High school 4-Hers, likewise, have the opportunity to compete in the Tennessee 4-H Round Up where they are scored both on their year's participation in 4-H programs and on an interview with judges. State project winners receive scholarships for college.
Darren Davis of Dobyns-Bennett High School and Nicki Johnson of Central High School were recently named the state Healthy Lifestyle Ambassadors after undergoing training to encourage people to eat properly and exercise as part of a healthier lifestyle.
This is “through a statewide 4-H partnership with United Healthcare,” Malone said. This year's campaign is “Move 4-Health.”
Upcoming events include the Appalachian Fair, which will house 4-H youth exhibits from Sullivan County and all surrounding counties in East Tennessee.
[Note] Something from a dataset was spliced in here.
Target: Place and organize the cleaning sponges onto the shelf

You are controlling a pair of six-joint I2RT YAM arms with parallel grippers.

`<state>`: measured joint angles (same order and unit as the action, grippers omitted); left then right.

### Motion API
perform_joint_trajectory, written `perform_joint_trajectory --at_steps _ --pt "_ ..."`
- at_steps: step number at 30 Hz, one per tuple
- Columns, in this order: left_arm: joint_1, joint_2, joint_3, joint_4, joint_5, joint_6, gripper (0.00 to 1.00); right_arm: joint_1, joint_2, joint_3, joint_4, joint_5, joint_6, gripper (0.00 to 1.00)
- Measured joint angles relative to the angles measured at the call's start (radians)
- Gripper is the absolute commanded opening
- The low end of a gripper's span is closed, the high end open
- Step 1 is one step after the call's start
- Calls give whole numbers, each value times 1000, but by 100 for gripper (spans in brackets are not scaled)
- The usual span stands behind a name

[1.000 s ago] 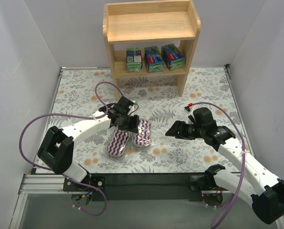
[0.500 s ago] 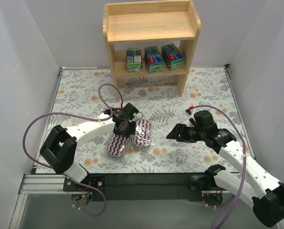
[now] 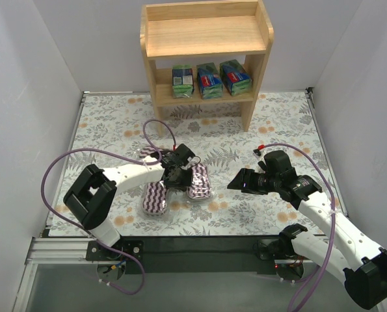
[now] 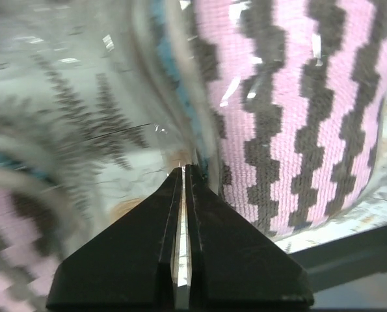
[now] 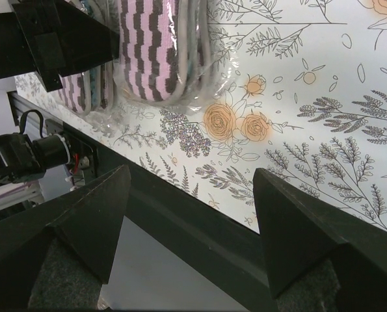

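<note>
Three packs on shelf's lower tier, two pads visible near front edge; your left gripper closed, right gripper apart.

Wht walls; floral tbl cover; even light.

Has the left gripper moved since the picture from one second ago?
Yes. The left gripper has shifted right and toward the near side, farther from the shelf.

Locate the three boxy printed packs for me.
Top view: the printed packs stand side by side on the lower tier of the shelf, at the back centre.
</note>
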<state>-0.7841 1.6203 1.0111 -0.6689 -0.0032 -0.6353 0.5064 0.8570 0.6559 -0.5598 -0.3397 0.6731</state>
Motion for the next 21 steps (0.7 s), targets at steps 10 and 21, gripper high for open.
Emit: perform_joint_trajectory --at_steps 10,21 --pt "-78 140 106 152 132 -63 0 0 0 -14 -7 53 46 71" --pt "-94 160 120 202 169 -103 1 0 137 -6 -16 150 109 77"
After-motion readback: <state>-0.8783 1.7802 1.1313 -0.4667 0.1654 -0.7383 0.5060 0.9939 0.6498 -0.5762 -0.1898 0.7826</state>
“There's an entire building for 4-H exhibits at the fair,” Malone said. And, exhibits include “almost anything you can think of... from traditional items like sewing, crafts, gardening [and] eggs to photography, recycled creations, bug collections for entomology, jams and jellies, and educational awards.”
A table setting exhibit was even added in the last few years to allow kids the opportunity to create and show interesting table settings, Clark said. There will also be a biscuit-baking demonstration by 4-H representatives from each county on each day of the fair (Monday, Aug. 19, is Sullivan County's day) for visitors walking through the 4-H building .
Whatever programs the children of Sullivan County 4-H are involved in, they “learn by doing,” and this is important because, as Malone said “you always hear about (how) 'the kids are the future,' but they're also the now.”